### [EXERCISE]
The answer must be an exact transcription of the lines below from the first through the one containing "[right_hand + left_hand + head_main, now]", with the pictures left out; please add nothing else.
(GIVEN DATA)
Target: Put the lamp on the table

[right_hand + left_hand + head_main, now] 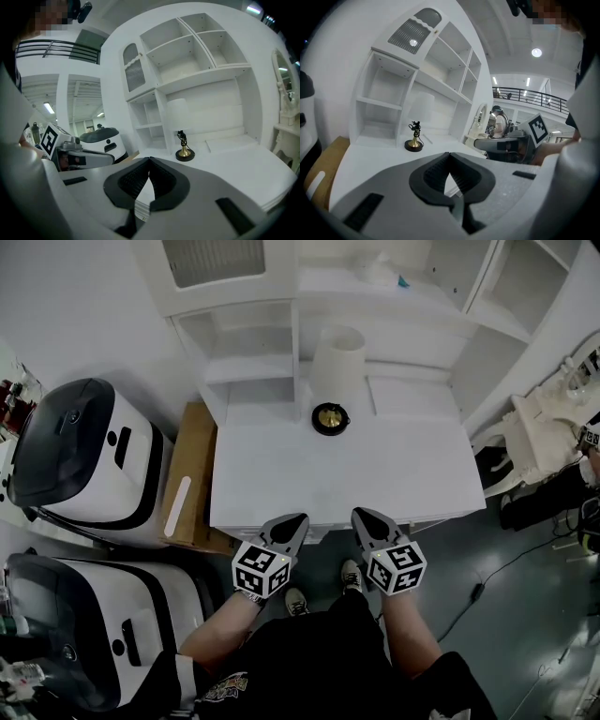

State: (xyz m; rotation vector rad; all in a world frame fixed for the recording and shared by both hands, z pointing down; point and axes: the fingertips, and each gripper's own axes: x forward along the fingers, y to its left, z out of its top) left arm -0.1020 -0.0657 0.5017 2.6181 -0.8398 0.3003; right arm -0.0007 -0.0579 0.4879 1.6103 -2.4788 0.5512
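Lamp (334, 388) stem hidden under shade (337, 352) in head view. Lower white machine (103, 634) cut off at left edge. Distant person (500, 123) too small to tell.

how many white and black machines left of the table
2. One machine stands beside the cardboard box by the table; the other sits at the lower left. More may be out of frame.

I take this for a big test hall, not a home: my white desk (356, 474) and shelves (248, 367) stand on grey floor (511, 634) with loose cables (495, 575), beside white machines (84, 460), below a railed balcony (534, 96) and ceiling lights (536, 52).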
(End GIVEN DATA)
### [TASK RESPONSE]
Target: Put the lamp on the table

[right_hand + left_hand + head_main, now] 

The exercise concludes with that.